Problem to solve – Write out the full listing again, exactly as it stands.

Data segment –
········

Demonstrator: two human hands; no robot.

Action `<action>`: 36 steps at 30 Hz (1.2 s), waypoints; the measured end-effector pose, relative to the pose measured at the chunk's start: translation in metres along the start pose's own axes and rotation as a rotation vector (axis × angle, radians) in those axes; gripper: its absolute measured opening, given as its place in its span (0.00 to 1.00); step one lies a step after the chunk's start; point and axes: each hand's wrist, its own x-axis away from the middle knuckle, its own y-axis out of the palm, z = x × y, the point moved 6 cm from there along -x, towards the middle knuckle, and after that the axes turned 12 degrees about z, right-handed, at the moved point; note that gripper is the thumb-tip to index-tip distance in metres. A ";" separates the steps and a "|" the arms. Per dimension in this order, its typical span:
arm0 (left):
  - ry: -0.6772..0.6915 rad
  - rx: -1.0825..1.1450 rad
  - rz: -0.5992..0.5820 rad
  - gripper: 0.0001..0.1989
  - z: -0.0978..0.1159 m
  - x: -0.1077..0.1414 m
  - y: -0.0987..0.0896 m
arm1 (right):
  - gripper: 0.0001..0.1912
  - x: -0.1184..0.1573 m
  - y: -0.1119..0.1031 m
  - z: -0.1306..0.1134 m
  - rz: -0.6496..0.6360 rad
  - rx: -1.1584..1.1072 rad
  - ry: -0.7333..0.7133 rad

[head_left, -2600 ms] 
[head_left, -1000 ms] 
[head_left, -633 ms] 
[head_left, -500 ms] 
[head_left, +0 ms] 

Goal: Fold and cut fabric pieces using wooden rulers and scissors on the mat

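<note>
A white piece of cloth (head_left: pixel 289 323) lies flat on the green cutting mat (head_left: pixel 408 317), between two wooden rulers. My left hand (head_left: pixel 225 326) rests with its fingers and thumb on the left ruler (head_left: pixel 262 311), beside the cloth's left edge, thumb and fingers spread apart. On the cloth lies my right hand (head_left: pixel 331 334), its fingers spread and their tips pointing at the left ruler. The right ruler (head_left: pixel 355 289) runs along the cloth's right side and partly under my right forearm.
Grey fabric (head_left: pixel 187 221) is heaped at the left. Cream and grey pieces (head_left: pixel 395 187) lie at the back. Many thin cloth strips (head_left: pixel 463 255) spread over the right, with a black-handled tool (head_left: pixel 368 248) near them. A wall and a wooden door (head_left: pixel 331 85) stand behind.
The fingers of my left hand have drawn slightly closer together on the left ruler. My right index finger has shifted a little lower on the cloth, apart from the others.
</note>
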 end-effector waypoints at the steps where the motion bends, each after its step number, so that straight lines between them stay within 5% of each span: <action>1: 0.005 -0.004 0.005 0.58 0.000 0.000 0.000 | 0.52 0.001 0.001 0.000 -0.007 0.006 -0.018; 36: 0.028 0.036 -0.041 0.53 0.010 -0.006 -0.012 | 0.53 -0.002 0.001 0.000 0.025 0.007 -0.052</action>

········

Answer box –
Demonstrator: two human hands; no robot.

Action `<action>`: 36 steps at 30 Hz (1.2 s), waypoints; the measured end-effector pose, relative to the pose measured at the chunk's start: translation in metres along the start pose's own axes and rotation as a rotation vector (axis × angle, radians) in those axes; gripper: its absolute measured opening, given as its place in its span (0.00 to 1.00); step one lies a step after the chunk's start; point and axes: each hand's wrist, its own x-axis away from the middle knuckle, its own y-axis out of the palm, z = x × y, the point moved 6 cm from there along -x, towards the middle knuckle, and after that the axes turned 12 degrees about z, right-handed, at the moved point; note that gripper is the thumb-tip to index-tip distance in metres. A ";" separates the steps and a "|" the arms. Per dimension in this order, its typical span:
arm0 (left):
  - ry: -0.6772..0.6915 rad
  - rx: -1.0825..1.1450 rad
  - rz: -0.5992..0.5820 rad
  - gripper: 0.0001..0.1989
  - z: -0.0978..0.1159 m
  - x: -0.1077..0.1414 m
  - y: -0.0987..0.0896 m
arm1 (right):
  - gripper: 0.0001..0.1912
  - x: -0.1184..0.1573 m
  - y: -0.1119..0.1031 m
  - z: -0.1306..0.1134 m
  - rz: -0.6496..0.6360 rad
  - rx: -1.1584..1.1072 rad
  - ry: -0.7333..0.7133 rad

[head_left, -2600 ms] 
[head_left, -1000 ms] 
[head_left, -633 ms] 
[head_left, -500 ms] 
[head_left, +0 ms] 

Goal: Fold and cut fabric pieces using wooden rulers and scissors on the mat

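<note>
A white piece of cloth (head_left: pixel 289 323) lies flat on the green cutting mat (head_left: pixel 408 317), between two wooden rulers. My left hand (head_left: pixel 225 326) rests with its fingers and thumb on the left ruler (head_left: pixel 262 311), beside the cloth's left edge, thumb and fingers spread apart. On the cloth lies my right hand (head_left: pixel 331 334), its fingers spread and their tips pointing at the left ruler. The right ruler (head_left: pixel 355 289) runs along the cloth's right side and partly under my right forearm.
Grey fabric (head_left: pixel 187 221) is heaped at the left. Cream and grey pieces (head_left: pixel 395 187) lie at the back. Many thin cloth strips (head_left: pixel 463 255) spread over the right, with a black-handled tool (head_left: pixel 368 248) near them. A wall and a wooden door (head_left: pixel 331 85) stand behind.
The fingers of my left hand have drawn slightly closer together on the left ruler. My right index finger has shifted a little lower on the cloth, apart from the others.
</note>
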 end-effector waypoints at the steps where the motion bends, each after its step number, so that straight lines between them stay within 5% of each span: <action>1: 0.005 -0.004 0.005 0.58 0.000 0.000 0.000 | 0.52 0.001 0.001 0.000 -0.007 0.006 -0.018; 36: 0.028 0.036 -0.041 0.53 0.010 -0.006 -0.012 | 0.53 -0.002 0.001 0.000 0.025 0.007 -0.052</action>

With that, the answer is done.